While there’s much ado in the media over how a new executive order being announced by the White House on buying American goods and hiring Americans over foreign workers, Indian companies operating in the U.S. appear less concerned over the possible consequences to the H-1B visa. For years they have been combating efforts by some lawmakers from both sides of the aisle to change the H-1B visa requirements, which if successful, would target them in particular. They just want a level playing field.
President Trump’s order being announced during his visit to a Snap-on Tools company in Kenosha, Wisconsin April 18, basically calls on Commerce Secretary Wilbur Ross to examine the existing rules prioritizing “buy American” as well as assess the implementation of the hiring of foreign workers, including those who come under the high-skilled H-1B category.
Ross has to submit a report by Thanksgiving on whether American workers are being sidelined by hiring foreign workers at a lower wage. And it calls on the State Department, and the departments of Labor, Justice, Homeland Security, to suggest reforms.
Indians are the largest users of the H-1B (70 percent of the 65,000 annual quota). Over the last decade, the significant number of them have extended their H-1B visas, and swelled the ranks of the backlog for Green Cards by close to 900,000 according to some estimates from organizations like Immigration Voice, an advocacy group for immigrant skilled workers largely from India.
The Washington Post reported senior White House officials saying 80 percent of H1-B workers are paid less than the average wage for their job, and that will be the aspect on which Ross’ report will focus. The IT companies, including the largest ones like Facebook or Google, and Indian outsourcing companies like Infosys and Wipro operating here, have long argued they are unable to find equally trained Americans.
Senior White House officials briefing the press emphasized that the EO calls for “the strict enforcement of all laws governing entry into the United States of labor from abroad for the stated purpose of creating higher wages and higher employment rates for workers in the United States,” Reuters reported.
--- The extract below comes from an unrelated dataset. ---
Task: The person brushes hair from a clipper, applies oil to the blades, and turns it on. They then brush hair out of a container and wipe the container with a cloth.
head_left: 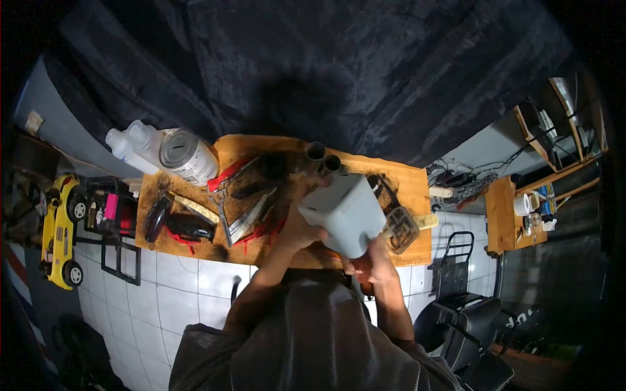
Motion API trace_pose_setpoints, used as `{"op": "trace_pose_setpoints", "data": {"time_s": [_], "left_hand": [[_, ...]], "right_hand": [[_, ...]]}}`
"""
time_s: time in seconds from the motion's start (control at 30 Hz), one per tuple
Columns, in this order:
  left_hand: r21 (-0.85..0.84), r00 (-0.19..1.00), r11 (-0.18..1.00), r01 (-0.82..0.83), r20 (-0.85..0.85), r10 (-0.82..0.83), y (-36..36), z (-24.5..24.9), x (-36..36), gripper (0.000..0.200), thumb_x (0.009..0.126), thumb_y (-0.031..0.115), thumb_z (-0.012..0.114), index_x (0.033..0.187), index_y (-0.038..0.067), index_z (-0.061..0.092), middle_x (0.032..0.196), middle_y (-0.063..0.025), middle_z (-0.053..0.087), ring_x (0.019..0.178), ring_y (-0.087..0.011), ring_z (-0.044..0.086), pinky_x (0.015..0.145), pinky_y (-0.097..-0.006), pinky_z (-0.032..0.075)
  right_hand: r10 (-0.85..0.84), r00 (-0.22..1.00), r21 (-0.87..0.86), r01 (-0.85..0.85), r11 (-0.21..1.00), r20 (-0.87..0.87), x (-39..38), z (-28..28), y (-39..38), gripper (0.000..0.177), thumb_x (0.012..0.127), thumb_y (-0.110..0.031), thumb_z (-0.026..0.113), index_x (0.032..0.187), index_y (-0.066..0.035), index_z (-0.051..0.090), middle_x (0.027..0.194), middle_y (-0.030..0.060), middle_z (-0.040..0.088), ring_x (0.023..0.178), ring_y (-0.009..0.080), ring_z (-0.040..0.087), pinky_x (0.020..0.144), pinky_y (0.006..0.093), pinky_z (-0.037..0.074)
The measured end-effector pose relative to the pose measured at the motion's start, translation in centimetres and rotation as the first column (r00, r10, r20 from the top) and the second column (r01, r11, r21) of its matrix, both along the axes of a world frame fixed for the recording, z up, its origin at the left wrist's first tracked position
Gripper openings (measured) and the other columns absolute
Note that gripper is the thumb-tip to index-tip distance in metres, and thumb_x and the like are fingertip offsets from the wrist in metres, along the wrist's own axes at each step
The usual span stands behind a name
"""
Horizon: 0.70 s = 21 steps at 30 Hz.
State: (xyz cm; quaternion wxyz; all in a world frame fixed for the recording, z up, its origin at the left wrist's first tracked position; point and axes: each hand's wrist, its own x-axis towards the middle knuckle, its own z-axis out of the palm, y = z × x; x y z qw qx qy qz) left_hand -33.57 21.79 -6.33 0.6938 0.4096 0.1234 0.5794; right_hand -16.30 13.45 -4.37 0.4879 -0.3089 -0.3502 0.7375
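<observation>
A light grey, box-shaped container [345, 212] with rounded edges is held tilted above the front part of the wooden table. My left hand [303, 225] is closed on its left side, the thumb lying on the near face and fingers reaching up along the far side. My right hand [375, 264] grips the lower right corner, thumb against the edge, its other fingers curled and partly hidden. Left of my left hand lie scissors [223, 212] and several other tools with red cord among them. A clear plastic case [401, 229] sits just right of the container.
A paint-style can [186, 156] and plastic bottles [127, 148] stand at the table's back left. Dark clippers [189, 228] lie at the front left. Two dark cups [315, 152] stand behind the container. A yellow toy car [60, 231] is far left, black chairs [466, 326] at right.
</observation>
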Motion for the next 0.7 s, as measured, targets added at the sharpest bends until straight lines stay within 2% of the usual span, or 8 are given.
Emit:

It is meant to crack down on “fraud and abuse” in the immigration system, and sounds similar to the early April announcement by the U.S. Citizenship and Immigration Service that it was stepping up scrutiny of the H-1B visa among others.
According to the Washington Post, “The officials said reform could first come through administrative changes, such as raising the visa application fees, adjusting the wage scale to more accurately reflect prevailing salaries in the tech industry, and more vigorously enforcing violations. It could also change the lottery system to give foreigners with U.S. master’s degrees a leg up.”
The April 18 EO requires various departments to propose reforms to ensure H1-Bs are awarded to the most skilled, and the “leg up” to Masters students already in the U.S., would favor Indian students at U.S. higher education institutions.
“Companies that are complying with the letter of the law are not worried,” Ron Somers, former head of the U.S. – India Chamber of Commerce, told News India Times, speaking about the USCIS announcement which preceded but mirrors the EO of April 18 in some areas.
“Also, we have been hearing that there are those abusing the (H-1B) program,” said Somers, who runs the business consulting firm, India First Group.
Sumani Dash, spokesperson for the Confederation of Indian Industry-USA, echoed Somers views. The USCIS announcement she said, meant that there would be more audits, “Which was already happening under the Obama administration.”
One of the provisions clarified both by the USCIS announcement, and the latest EO from Trump, is that entry-leel computer programmers do not qualify under H-1B. The CII recently led a week-long Capitol Hill lobbying effort, meeting several key lawmakers, including co-chairs of the India Caucus, and also Commerce Secretary Ross, and other key policymakers in the current administration.
“Everyone walked away comfortable that all this can be worked out,” Dash said. “We all agree we need high tech support; that there’s a lack of STEM (science, technology, engineering and math) resources here: we have to get people from elsewhere – the reality of the need for specialty occupations,” Dash added.
“We certainly conveyed some concerns Indian companies faced on high skills (area). And our request is that whatever change is made, should be applied in a level playing field,” Dash added. That is in part a reference to efforts by some lawmakers on the Hill to introduce legislation that has the effect of targeting Indian companies operating in the U.S., slamming high fees for any hires they make.